Attraverso questo metodo, è tipico ottenere 800 osteoclasti contenenti fino a 30 nuclei per osteoclasta in una piastra di 24 pozza. Rispetto al metodo tradizionale, questo metodo migliorato consente di risparmiare circa 20 minuti durante l'intero processo di isolamento. L'uso di fette ossee per valutare l'attività del riassorbimento osseo è un metodo tipico in vitro.

Attraverso la colorazione blu toluidina, l'area di riassorbimento viene visualizzato come verde chiaro. La struttura e le caratteristiche delle fosse ossee possono essere chiaramente osservate mediante microscopia elettronica a scansione. Il CTR, uno dei marcatori cellulari specifici degli osteoclasti, è fondamentale per identificare gli osteoclasti e studiare la formazione di osteoclasti nell'osso.

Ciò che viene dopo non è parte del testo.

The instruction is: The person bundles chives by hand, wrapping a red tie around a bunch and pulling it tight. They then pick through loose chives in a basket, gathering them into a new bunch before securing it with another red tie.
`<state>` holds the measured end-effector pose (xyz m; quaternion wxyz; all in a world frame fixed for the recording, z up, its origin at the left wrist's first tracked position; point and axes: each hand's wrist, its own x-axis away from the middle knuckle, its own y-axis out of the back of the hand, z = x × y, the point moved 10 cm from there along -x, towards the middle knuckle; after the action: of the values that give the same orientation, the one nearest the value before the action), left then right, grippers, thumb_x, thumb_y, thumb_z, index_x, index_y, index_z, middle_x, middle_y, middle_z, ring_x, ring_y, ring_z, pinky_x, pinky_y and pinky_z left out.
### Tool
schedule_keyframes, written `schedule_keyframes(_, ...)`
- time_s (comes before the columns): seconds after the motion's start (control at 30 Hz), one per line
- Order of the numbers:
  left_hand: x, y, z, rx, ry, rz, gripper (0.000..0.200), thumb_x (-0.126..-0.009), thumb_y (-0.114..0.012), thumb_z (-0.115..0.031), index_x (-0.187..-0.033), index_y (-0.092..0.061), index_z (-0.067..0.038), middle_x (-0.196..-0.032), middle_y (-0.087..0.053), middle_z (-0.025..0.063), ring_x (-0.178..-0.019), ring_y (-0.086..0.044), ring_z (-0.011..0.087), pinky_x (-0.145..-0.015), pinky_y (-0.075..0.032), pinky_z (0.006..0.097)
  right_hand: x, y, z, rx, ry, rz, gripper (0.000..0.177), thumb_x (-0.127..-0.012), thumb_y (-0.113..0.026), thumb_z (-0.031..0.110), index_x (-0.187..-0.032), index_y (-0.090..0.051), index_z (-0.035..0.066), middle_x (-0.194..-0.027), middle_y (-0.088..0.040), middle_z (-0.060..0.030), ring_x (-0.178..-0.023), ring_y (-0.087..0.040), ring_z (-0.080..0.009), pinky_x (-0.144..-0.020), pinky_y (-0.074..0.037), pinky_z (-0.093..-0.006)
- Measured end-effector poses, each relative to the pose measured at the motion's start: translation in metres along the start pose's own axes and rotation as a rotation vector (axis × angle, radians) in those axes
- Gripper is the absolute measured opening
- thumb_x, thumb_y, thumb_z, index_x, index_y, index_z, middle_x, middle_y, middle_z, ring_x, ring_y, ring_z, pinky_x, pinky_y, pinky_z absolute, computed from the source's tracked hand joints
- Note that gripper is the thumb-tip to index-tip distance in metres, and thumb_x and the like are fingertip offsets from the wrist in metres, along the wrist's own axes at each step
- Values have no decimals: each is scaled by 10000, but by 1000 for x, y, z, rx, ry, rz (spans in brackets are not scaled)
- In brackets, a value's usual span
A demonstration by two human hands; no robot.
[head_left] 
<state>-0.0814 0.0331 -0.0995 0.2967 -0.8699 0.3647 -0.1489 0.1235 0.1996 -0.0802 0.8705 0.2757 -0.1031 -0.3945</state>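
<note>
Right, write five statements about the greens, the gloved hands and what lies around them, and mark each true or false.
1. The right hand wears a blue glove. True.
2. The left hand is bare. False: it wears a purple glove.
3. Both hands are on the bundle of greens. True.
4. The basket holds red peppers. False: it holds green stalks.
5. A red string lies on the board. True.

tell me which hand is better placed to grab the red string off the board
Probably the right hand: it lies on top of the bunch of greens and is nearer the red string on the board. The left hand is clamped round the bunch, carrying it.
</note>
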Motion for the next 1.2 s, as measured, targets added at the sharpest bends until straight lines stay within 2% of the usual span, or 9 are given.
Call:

L'espressione positiva del CTR identifica chiaramente gli osteoclasti e li distingue dai policariosi macrofagi. Il CTR è chiaramente indicato nei saggi di immunofluorescenza da un colore verde, mentre il blu indica i nuclei cellulari. Assicurarsi di non fratturare i femore e le tibia per evitare di perdere il midollo osseo.

Un individuo che non ha mai eseguito questa tecnica prima può avere difficoltà quando aiuta la soluzione operativa delle cellule. La punta della pipetta deve essere aderì alla superficie interna del tubo e mantenuta con un angolo di 45 gradi rispetto alla superficie interna.